En la rue de Cotte del distrito 12 de París, una fachada blanca neoclásica se alza sin edificio detrás, como una escenografía olvidada. Es lo único que queda del antiguo Grand Lavoir du Marché Lenoir (Gran Lavadero del Mercado Lenoir), un vestigio del pasado que sobrevive incrustado en el muro perimetral de una escuela, como si el tiempo lo hubiera aplanado en dos dimensiones.
Un edificio que ya no está
Este lavadero fue construido en 1830 en el número 9 de la misma calle. Era uno de los espacios públicos más modernos de su tiempo: tenía una estructura de madera y metal, un sistema de ventilación por persianas, secadero de roble, caldera y chimenea de ladrillo. Allí acudían amas de casa y lavanderas del barrio para lavar la ropa con acceso a agua caliente, en una época en la que apenas existían noventa lavoirs en todo París.

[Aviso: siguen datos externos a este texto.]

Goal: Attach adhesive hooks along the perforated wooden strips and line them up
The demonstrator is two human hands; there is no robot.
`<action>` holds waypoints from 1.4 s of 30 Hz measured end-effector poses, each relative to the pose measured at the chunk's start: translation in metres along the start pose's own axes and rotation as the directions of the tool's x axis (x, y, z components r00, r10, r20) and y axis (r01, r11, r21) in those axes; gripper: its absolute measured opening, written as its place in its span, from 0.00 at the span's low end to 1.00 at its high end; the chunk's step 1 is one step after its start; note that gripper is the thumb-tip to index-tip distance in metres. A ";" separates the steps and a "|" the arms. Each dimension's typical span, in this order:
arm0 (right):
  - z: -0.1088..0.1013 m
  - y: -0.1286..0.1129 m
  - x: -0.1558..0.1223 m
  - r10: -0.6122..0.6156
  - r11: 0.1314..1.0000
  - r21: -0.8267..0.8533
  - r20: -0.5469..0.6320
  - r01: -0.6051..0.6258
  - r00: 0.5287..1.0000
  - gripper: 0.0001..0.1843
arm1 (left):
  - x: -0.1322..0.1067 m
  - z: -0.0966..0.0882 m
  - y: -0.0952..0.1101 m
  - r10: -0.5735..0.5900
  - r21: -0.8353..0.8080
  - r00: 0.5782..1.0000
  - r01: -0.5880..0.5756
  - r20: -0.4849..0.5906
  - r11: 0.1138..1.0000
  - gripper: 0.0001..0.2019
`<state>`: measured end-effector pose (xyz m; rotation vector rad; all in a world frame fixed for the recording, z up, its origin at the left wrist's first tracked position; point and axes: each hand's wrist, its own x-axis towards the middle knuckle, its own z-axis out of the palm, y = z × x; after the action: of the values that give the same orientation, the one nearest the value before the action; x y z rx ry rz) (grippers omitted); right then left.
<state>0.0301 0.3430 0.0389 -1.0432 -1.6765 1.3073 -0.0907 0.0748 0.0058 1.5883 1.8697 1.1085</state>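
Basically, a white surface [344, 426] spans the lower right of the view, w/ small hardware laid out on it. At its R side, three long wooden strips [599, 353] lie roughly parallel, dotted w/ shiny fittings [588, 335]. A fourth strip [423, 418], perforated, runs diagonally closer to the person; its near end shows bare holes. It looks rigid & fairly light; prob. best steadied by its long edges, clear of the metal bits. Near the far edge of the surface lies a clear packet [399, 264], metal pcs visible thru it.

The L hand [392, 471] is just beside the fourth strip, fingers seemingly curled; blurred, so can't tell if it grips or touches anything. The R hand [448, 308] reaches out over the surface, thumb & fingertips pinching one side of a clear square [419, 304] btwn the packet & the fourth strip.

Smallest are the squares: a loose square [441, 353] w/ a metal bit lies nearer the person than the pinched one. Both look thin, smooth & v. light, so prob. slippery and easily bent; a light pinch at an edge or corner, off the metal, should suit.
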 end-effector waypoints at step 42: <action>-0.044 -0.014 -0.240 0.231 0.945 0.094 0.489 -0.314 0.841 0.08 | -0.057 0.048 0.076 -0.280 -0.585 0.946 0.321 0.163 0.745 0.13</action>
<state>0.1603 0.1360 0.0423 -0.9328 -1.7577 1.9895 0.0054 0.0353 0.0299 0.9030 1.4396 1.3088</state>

Con el tiempo, el lugar fue testigo de transformaciones. En los años 60 se convirtió en lavandería industrial, y finalmente cerró en 1977, como ocurrió con casi todos los lavoirs parisinos, que fueron desapareciendo con la llegada de las lavadoras automáticas.

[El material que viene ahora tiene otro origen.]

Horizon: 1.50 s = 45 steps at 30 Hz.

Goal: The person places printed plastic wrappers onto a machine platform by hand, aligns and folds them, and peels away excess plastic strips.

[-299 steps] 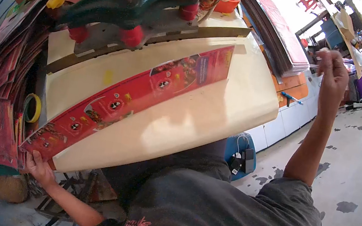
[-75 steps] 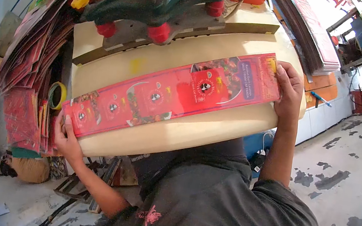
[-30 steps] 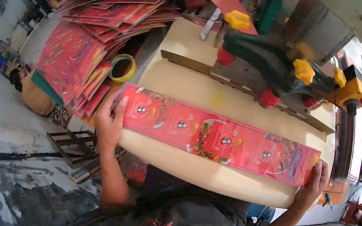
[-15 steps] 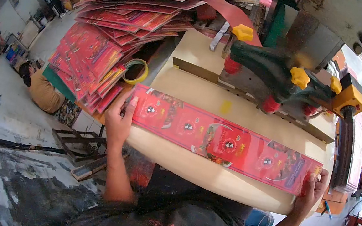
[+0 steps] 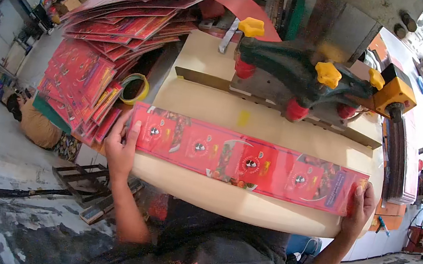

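A long red printed plastic sheet [image 5: 207, 157], marked with round logos and food pictures, stretches between my two hands over a cream-coloured machine table [image 5: 194, 101]. Its left end is pinched by my left hand [image 5: 122, 142], thumb on top. At the opposite end my right hand [image 5: 359, 209] grips the edge the same way. Beyond the sheet stands a dark green press head [image 5: 290, 72] with yellow knobs and red feet, above a metal guide bar [image 5: 310, 115] running across the table.
Stacked red printed packets [image 5: 77, 77] rise at the left, beside a yellow tape roll [image 5: 134, 89]. A yellow switch box [image 5: 395, 99] is mounted at the right of the press. Another person [image 5: 38, 121] is low on the floor at far left. A wooden frame [image 5: 84, 180] lies on the floor.
The view has shifted, so the table and press appear further left. The sheet is still held at both ends and lies slightly more level across the table.
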Tool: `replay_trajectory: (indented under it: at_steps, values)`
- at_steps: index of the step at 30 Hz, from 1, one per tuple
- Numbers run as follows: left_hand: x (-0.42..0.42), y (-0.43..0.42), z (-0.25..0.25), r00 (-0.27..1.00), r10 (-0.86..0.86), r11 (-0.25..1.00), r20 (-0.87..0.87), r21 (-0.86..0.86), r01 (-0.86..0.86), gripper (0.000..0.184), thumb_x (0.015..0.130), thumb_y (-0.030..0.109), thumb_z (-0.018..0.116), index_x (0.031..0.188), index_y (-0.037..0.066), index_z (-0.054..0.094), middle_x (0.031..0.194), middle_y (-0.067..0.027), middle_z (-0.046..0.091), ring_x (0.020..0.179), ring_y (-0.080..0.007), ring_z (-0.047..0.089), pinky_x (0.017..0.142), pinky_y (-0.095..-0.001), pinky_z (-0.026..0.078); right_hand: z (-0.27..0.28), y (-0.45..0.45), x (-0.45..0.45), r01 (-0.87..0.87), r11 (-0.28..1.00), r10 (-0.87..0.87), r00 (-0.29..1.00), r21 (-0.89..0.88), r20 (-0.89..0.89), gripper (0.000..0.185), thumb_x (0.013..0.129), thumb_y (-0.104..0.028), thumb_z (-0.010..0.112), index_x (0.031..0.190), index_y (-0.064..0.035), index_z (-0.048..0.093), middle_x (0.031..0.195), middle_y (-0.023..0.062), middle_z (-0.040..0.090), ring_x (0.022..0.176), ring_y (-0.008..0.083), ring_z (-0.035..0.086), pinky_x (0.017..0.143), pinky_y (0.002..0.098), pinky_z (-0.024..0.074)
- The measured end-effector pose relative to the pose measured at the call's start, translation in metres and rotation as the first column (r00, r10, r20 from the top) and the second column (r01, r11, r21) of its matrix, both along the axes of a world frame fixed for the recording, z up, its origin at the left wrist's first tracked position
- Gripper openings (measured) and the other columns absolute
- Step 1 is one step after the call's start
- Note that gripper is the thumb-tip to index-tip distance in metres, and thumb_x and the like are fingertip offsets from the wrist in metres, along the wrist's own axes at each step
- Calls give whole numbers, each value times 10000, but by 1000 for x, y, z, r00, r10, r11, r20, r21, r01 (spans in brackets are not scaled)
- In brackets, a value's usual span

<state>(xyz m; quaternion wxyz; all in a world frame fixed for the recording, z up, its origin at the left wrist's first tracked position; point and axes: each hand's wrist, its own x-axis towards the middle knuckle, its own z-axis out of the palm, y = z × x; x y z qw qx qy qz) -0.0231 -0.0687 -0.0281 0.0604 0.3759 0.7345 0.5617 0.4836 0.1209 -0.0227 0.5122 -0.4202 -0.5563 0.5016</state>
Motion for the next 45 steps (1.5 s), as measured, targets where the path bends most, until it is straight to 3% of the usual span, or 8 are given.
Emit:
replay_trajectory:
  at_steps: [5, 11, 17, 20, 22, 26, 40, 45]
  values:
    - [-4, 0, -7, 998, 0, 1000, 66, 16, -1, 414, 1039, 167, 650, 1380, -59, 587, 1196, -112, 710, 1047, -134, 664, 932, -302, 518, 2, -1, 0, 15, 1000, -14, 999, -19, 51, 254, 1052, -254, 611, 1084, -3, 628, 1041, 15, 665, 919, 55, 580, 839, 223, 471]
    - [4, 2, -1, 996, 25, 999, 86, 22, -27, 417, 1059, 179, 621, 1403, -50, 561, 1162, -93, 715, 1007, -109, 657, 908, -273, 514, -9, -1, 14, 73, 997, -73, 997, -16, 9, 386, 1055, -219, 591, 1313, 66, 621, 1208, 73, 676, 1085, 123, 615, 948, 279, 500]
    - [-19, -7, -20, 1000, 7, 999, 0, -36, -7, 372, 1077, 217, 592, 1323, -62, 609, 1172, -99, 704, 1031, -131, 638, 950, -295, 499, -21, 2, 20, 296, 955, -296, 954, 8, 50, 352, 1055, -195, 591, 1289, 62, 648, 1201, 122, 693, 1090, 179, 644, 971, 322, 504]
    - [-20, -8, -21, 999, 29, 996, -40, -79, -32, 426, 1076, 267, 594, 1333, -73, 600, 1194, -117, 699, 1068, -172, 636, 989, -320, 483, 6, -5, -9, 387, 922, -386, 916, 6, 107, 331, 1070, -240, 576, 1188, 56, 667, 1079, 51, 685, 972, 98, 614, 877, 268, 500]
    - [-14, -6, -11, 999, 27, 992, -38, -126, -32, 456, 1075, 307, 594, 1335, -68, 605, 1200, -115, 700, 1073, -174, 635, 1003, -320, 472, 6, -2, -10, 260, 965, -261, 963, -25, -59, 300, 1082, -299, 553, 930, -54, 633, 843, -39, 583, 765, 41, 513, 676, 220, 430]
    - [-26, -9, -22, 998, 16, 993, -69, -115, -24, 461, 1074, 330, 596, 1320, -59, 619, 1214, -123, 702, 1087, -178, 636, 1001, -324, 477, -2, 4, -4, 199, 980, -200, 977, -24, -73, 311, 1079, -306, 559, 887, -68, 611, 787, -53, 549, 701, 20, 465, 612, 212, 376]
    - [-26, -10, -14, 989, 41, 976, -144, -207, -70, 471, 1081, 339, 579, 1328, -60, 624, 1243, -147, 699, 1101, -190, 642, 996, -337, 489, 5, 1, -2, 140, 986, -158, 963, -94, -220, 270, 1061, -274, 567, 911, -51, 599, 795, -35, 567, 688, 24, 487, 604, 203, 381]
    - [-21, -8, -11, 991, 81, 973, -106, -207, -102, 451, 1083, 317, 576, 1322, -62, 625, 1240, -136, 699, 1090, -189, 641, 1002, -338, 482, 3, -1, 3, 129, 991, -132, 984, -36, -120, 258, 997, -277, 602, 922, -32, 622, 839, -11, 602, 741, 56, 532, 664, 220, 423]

Una pieza que casi se pierde
En los años 80, el Ayuntamiento planeaba demoler el edificio para construir viviendas sociales y una guardería. Pero la presión de los vecinos, decididos a conservar ese fragmento de historia popular, logró que en 1988 se protegiera la fachada como Monumento Histórico.
Como solución intermedia, se decidió mover la fachada 40 metros, desde el número 9 al número 3, para instalarla en el muro de una escuela vecina. El traslado se realizó en una sola mañana, mediante un sistema de rieles. Y así, lo que fue una estructura viva y funcional terminó convertido en una especie de decorado urbano, sin profundidad ni volumen, pero cargado de memoria.
El último testigo
Esta fachada fantasmal es el último resto de los más de 300 lavoirs (lavaderos) que existieron en la ciudad. Hoy, aunque no conserva su función ni su interior, sigue contando una historia: la del trabajo invisible de miles de mujeres, de un París popular y funcional, y de un patrimonio que casi se pierde.
Frente a ella, cuesta no sentir que uno está ante la entrada de un edificio imaginario. Pero ese es precisamente su valor: recordar lo que ya no está.